Bilateral USA trade with Russia is 1/10 that of the European Union. Short of military action, the USA has little real leverage over Russia. Any American proposing military action over Russia’s actions in the Ukraine is insane — this is not Nazi Germany 1930s.

#4 Comment By EliteCommInc. On April 18, 2014 @ 8:45 am

I certainly don’t think the US needs to dance up to the UN every time to justify its actions of self defence. The problem with Iraq was they were no threat, hadn’t engaged in any behaviors related to 9/11 and there was no credible evidence that they had WMD.

This article is missing the point of the current scenario. Leftests were all to happy to encourage a revolution in a state of a dully elected government and there seemed no impediment to changing those players next election should the populace have been disgruntled.

It seems that this author has not noticed the left has been spurring revolution in tenuous stable regions in a free wheeling attempt to purge all of the old players, including their opponents here in the US. Examining whether leftists should be marching in the street to protest that which themselves are responsible for — that sounds like the kind of naivete’ you intend to address.

I like naivete’. But that is not the same thing as hypocrisy and careless strategic games of tic tac toe or merely stirring the pot —

I the above with this caveat: perhaps that is the point of these events. To deliberately test the waters to probe what others might do. Perhaps, in some dark cavaran there’s a group of players that on the moment of Russia’s move, breathed a quiet , ah. “Ok, now we know just how much provocation it takes.”
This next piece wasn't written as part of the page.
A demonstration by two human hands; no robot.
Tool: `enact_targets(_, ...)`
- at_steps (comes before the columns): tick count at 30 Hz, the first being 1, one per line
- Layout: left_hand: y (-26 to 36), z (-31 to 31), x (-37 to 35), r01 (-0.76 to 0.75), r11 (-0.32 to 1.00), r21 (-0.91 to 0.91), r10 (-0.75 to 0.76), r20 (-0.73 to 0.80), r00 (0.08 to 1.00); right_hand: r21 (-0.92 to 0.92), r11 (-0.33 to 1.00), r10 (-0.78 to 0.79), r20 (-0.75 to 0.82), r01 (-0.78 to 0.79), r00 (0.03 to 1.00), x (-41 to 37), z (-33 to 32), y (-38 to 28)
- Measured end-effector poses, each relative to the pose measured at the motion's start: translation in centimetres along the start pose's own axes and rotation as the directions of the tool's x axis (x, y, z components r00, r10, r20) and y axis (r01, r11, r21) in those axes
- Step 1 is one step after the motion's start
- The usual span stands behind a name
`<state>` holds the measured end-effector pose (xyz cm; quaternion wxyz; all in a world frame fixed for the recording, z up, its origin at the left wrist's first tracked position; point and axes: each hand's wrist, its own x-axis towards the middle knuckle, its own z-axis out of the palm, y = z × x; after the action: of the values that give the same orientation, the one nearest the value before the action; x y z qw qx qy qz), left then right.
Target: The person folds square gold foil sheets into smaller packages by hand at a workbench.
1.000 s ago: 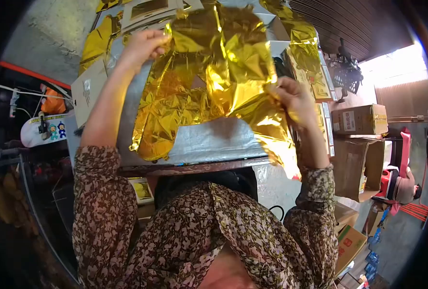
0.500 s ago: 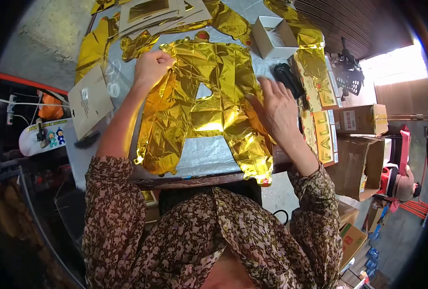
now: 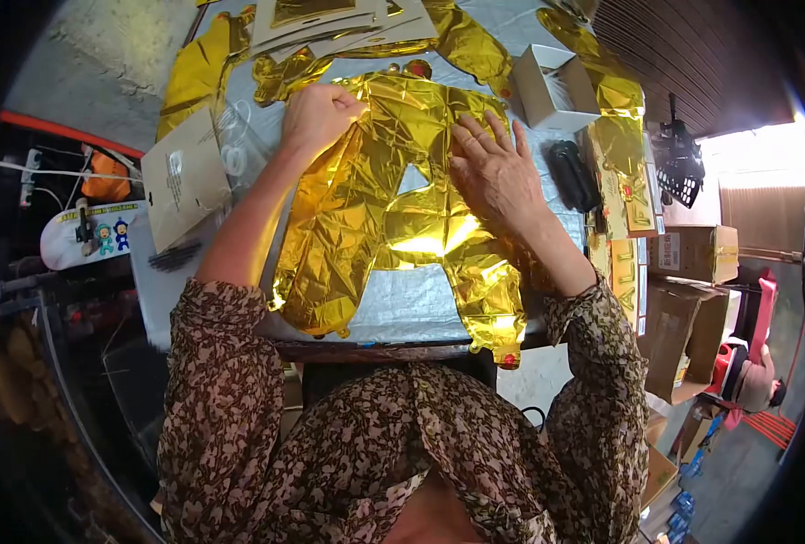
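A gold foil balloon (image 3: pixel 416 220) shaped like a letter A lies flat and creased on the table, its two legs toward me. My left hand (image 3: pixel 323 116) pinches the foil's upper left edge, fingers closed. On the upper right part of the foil rests my right hand (image 3: pixel 499 172), palm down with fingers spread. A small triangular gap in the balloon lets the silvery table cover (image 3: pixel 407 304) show through.
Printed cards (image 3: pixel 339 27) are stacked at the back. A white open box (image 3: pixel 558 86) stands back right, near a black object (image 3: pixel 573 177). More gold foil balloons (image 3: pixel 470 50) lie around. Cardboard boxes (image 3: pixel 693 254) are at right. A backing card (image 3: pixel 183 179) lies left.
My right hand has moved left and up, from beside the balloon's right edge onto its foil. My left hand keeps its pinch. The whole view has shifted slightly.
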<state>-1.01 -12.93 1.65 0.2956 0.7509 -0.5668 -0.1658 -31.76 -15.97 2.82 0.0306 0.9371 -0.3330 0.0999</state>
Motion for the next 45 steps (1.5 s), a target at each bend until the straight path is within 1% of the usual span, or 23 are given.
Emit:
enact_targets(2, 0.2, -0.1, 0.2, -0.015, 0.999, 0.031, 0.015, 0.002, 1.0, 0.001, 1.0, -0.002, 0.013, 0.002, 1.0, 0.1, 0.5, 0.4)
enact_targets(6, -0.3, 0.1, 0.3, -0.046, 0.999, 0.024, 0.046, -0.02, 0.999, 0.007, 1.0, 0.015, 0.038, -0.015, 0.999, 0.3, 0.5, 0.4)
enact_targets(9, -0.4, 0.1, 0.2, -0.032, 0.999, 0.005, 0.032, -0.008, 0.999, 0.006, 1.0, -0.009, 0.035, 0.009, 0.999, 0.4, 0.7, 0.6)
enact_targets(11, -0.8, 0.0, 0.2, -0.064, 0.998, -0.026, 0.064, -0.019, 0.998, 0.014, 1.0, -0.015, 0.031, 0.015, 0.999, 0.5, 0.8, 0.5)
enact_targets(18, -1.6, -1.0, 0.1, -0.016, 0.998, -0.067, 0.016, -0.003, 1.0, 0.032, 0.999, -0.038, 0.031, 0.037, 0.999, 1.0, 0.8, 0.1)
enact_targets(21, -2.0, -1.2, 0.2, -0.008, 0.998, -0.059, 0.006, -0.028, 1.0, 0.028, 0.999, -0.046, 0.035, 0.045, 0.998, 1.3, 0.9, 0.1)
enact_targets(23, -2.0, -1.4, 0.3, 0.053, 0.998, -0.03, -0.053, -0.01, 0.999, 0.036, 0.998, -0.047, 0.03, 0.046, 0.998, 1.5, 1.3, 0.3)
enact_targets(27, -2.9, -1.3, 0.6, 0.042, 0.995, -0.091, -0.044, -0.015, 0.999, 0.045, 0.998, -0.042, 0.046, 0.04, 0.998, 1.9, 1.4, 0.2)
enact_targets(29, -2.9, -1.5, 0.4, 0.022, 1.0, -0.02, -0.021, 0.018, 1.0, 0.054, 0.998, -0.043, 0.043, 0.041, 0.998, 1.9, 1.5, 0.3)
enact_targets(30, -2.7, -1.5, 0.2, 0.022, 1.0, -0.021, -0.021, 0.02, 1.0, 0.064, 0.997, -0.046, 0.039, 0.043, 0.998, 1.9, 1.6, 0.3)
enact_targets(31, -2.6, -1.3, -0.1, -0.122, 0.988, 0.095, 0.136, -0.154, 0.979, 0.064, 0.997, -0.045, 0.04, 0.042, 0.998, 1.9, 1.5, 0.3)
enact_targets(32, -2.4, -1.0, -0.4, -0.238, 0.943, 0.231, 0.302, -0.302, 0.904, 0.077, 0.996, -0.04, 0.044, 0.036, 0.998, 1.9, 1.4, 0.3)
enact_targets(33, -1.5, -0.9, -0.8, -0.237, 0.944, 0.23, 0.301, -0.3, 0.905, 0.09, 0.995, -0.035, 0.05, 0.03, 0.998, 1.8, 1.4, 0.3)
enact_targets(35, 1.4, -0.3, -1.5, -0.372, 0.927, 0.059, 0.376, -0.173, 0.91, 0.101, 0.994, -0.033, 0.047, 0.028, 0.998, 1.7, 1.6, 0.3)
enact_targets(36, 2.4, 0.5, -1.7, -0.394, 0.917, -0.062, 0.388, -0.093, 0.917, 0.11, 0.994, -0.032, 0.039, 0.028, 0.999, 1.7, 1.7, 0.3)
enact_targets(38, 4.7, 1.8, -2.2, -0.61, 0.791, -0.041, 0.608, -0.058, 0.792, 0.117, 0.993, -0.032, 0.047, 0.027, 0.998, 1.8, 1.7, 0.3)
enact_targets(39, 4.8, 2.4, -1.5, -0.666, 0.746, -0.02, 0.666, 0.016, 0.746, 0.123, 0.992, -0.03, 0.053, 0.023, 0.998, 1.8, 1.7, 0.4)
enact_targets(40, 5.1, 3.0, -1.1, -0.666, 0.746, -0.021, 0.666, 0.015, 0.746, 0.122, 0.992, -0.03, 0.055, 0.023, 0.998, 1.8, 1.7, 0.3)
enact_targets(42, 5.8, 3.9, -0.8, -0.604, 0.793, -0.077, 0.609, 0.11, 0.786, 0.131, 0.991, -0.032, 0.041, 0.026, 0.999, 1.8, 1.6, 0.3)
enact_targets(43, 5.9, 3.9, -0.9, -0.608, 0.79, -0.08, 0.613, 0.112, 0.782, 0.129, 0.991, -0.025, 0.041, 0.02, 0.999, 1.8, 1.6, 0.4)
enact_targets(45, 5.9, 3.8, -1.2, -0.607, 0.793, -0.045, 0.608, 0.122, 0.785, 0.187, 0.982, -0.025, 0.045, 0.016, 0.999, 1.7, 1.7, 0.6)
In which, another table has been turned on who is being naive.

#5 Comment By James Canning On April 18, 2014 @ 1:50 pm

The ill-considered push for including Ukraine in Nato, in 2008, does seem to have laid the grounds for Russia’s seizure of Crimea.
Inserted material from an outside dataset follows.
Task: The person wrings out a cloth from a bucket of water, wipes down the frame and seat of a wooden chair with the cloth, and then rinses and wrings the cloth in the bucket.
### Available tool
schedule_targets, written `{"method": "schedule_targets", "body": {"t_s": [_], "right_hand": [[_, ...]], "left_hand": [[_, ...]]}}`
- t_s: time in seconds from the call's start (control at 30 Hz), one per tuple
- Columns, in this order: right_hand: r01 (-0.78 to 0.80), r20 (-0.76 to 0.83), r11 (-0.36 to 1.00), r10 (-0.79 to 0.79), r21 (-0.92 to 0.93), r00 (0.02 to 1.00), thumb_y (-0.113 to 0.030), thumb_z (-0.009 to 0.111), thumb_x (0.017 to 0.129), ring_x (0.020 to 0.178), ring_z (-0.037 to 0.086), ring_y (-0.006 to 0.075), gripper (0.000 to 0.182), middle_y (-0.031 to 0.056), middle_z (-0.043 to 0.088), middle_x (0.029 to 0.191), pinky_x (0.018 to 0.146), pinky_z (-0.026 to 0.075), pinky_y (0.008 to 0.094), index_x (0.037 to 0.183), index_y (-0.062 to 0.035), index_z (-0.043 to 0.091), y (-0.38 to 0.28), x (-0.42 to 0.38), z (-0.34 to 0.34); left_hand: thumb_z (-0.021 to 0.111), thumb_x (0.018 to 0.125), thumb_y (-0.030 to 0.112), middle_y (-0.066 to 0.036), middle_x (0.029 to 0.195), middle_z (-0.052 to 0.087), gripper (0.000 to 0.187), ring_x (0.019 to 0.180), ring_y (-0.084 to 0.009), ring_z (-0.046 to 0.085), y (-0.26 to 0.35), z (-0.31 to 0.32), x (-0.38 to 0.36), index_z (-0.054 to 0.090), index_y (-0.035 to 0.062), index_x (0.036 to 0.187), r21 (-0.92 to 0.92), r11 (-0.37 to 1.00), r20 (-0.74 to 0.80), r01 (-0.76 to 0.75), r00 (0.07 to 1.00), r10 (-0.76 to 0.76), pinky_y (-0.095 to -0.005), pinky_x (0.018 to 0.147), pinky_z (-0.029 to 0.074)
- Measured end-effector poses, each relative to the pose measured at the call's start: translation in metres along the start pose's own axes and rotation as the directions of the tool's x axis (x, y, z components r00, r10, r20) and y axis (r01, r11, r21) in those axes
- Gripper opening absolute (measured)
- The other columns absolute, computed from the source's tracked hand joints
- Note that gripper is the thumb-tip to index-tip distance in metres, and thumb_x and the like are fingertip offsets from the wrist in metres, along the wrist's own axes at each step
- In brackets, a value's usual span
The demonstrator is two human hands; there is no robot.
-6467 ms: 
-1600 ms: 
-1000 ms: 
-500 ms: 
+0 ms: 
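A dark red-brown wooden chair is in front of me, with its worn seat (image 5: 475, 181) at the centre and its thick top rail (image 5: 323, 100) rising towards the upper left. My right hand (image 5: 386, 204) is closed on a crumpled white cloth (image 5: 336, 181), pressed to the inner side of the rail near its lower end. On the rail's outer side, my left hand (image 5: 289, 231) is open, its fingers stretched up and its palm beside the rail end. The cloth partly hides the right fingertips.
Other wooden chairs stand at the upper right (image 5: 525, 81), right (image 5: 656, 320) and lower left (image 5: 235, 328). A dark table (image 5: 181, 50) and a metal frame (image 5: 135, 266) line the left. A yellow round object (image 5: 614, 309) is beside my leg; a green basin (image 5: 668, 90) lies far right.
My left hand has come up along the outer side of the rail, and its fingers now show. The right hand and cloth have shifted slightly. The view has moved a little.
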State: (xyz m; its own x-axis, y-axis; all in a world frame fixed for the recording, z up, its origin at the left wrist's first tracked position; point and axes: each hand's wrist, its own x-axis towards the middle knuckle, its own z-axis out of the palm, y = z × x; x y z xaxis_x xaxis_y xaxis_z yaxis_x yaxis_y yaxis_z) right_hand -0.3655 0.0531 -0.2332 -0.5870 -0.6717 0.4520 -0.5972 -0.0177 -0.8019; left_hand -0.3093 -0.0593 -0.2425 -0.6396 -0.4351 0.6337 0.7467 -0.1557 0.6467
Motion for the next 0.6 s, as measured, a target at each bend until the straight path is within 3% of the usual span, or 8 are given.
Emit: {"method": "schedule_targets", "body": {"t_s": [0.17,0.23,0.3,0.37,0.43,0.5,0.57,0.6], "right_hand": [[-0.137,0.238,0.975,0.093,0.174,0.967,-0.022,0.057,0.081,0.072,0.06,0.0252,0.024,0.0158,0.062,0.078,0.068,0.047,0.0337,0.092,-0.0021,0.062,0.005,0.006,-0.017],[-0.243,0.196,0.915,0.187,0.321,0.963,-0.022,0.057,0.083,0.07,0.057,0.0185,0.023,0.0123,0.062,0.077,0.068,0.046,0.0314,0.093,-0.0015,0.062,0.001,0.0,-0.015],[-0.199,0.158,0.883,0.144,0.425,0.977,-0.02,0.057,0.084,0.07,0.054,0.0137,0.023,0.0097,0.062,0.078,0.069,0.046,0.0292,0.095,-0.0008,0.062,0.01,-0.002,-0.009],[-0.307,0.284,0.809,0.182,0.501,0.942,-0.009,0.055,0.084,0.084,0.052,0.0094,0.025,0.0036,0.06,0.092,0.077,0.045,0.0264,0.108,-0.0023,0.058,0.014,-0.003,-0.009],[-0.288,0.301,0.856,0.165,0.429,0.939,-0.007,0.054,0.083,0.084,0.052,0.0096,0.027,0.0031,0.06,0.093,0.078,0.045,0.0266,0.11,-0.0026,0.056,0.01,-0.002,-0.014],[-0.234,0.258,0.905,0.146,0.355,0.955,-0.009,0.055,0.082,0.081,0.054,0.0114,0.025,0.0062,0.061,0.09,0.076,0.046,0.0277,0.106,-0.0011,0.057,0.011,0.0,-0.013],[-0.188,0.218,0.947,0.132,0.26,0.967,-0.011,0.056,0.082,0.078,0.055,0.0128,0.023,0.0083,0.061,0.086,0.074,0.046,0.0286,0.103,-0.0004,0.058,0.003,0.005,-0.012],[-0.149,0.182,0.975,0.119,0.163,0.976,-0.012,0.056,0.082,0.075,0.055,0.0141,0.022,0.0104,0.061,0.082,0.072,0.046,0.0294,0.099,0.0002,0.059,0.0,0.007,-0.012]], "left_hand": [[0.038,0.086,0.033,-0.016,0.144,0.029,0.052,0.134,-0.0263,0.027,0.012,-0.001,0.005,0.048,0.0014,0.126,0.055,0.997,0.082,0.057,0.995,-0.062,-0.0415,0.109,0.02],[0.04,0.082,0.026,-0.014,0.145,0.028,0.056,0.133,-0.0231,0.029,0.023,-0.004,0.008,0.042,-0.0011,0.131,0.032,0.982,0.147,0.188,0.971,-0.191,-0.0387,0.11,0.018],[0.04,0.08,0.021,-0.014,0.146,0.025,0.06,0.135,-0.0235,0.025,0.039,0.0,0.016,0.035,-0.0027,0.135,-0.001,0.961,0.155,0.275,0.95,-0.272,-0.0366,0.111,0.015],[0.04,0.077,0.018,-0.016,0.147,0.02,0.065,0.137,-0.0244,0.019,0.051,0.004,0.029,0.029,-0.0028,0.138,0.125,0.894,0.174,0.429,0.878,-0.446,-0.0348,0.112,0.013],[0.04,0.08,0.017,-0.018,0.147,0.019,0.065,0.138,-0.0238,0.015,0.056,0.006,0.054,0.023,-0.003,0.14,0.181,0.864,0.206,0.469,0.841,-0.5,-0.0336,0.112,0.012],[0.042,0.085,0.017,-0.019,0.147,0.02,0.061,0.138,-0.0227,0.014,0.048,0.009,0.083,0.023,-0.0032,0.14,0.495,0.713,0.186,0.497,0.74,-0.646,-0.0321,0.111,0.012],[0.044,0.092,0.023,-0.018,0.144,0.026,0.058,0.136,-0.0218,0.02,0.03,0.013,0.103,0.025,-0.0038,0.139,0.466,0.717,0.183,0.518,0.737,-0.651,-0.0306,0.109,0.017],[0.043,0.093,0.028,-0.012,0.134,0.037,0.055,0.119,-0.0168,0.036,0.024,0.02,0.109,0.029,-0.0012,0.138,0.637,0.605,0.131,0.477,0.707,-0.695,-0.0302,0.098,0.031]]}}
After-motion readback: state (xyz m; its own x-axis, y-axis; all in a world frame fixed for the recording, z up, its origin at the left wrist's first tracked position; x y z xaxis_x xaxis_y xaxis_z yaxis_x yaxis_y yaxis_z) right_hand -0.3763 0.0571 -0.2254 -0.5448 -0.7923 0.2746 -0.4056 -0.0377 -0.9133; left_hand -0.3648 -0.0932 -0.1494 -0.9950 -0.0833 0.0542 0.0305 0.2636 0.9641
#6 Comment By EarlyBird On April 18, 2014 @ 2:34 pm

All politics is local. Protests against Russia in London or New York would not so much be a message to Putin, but a message to the West (meaning the United States) to “do something!” militarily, and nobody wants that.

The reality is that nobody likes what’s going on there, but it’s also very apparent that the West has virtually no real options short of fighting a war against Moscow by proxy, or a direct war, and nobody wants that.
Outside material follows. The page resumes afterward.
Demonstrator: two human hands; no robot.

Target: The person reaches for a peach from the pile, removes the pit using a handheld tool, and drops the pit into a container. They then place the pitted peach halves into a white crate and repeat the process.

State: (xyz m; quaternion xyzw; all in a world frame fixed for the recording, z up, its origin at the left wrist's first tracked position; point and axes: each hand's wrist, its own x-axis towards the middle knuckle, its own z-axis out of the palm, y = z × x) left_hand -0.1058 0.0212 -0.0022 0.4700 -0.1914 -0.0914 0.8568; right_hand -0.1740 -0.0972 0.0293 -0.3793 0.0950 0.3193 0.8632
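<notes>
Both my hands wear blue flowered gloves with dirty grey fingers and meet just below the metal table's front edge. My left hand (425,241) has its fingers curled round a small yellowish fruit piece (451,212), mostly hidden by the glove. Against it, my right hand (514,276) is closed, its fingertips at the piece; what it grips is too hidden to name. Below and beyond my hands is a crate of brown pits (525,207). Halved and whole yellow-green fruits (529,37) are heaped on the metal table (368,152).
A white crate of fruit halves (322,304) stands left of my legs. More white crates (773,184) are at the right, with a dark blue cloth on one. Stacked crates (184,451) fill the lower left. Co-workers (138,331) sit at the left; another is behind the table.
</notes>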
#7 Comment By Big Bill On April 20, 2014 @ 1:08 pm

“… the West has virtually no real options short of fighting a war against Moscow by proxy, or a direct war, and nobody wants that.”

Sadly, it looks like Vicky Nudelman has gotten her wish. A Ukrainian assault on a barricade killed five men.

#8 Comment By Richard Parker On April 20, 2014 @ 7:52 pm

“Russia has shown incredible restraint.”